New Delhi, Dec 22: In the wake of the terror threat issued by foreign intelligence agencies, security forces across the country have been put on alert. Foreign intelligence inputs have suggested that five sensitive locations across the country are on the hit list of the terrorists.
The intelligence agencies have listed five possible attack scenarios – terror attacks on Goa, Kalpakkam nuclear power plant and the country’s biggest Navy fleet carrier INS Viraat, helicopter based suicide attacks any where in India, and attacks on places between Mumbai and Chennai from the sea.
The US and European intelligence have provided the inputs, which clearly indicate that Goa is on the radar of the terrorists. Following the threats, the state government has banned beach parties this Christmas and New Year. The government had received recommendation that the beach parties should not be allowed between December 23 and January 5 due to safety concerns and to avoid crowding on the beaches.
The atomic plant power at Kalpakkam, Tamil Nadu is also on the hit list. Few days back, a 10-km radius around the Kalpakkam nuclear installation was declared a no-fly zone. No-fly directions were issued based on the threat perception assessed by aviation security and intelligence agencies, particularly in the wake of the 26/11 Mumbai terror attacks. The reason behind the move is the fear that terrorists could use a hijacked aircraft as missile to strike on the sensitive location.

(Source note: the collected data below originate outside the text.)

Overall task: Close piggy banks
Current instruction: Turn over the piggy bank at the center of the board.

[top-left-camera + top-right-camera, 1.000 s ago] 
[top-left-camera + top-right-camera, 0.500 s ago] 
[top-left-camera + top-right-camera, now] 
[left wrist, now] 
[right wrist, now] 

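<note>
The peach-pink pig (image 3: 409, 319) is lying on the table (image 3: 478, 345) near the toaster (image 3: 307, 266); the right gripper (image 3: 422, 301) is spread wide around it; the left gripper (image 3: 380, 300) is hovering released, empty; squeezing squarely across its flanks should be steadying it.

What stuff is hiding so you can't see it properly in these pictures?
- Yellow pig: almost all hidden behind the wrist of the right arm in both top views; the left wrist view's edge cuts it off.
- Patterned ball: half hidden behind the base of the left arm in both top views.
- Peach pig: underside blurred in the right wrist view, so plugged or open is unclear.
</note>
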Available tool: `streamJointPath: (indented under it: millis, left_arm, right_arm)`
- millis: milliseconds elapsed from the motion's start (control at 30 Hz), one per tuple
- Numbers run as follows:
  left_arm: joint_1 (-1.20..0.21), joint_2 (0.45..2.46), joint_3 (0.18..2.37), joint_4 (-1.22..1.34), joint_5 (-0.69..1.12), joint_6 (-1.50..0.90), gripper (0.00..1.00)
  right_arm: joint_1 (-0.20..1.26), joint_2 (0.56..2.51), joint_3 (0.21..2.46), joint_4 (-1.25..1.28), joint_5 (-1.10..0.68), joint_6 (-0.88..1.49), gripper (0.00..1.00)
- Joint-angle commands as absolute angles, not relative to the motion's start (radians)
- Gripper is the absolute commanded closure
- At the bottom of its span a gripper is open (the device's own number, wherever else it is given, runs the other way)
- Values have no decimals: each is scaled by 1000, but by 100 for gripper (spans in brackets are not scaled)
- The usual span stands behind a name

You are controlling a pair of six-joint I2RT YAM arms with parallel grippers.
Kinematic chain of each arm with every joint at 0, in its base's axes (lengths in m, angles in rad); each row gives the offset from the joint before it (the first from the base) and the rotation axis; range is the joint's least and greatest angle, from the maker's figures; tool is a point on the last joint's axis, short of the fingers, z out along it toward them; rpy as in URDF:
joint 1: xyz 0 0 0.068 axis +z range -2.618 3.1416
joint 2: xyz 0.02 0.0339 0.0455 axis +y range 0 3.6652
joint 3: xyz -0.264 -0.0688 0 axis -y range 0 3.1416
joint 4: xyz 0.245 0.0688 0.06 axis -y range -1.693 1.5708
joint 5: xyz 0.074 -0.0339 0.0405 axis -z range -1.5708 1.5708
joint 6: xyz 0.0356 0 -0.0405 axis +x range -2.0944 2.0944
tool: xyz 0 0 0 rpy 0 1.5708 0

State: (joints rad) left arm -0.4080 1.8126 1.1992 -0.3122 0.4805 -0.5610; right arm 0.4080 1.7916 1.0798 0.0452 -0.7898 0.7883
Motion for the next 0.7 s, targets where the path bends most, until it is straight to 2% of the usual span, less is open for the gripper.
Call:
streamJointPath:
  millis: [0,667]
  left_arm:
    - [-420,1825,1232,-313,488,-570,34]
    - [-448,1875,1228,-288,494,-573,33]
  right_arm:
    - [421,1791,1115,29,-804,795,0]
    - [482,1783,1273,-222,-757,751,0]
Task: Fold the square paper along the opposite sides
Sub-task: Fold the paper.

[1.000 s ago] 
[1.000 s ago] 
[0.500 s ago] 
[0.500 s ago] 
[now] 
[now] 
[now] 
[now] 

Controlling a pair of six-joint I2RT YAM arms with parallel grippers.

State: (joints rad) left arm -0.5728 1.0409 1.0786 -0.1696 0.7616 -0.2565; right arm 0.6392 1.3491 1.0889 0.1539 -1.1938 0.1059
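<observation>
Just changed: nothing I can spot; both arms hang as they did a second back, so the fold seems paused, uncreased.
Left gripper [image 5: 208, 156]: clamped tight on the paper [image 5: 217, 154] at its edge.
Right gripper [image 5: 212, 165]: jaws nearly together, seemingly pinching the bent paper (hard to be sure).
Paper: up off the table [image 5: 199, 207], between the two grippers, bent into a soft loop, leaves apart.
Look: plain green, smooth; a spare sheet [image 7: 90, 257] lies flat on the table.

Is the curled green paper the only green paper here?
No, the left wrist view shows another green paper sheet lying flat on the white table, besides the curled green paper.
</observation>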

The security agencies also fear that a fidayeen attack using hijacked helicopters to crash into a sensitive installation like an atomic power station or a refinery.
INS Viraat, India’s only aircraft carrier and the country’s biggest warship, is also under the scanner. The Navy has tightened security for the warship, which is presently under repair at the shipyard in Kochi.
Based on intelligence inputs the government is also worried that terrorists could use similar tactics that they had used during the Mumbai strikes and could launch attack through the western and southern coasts.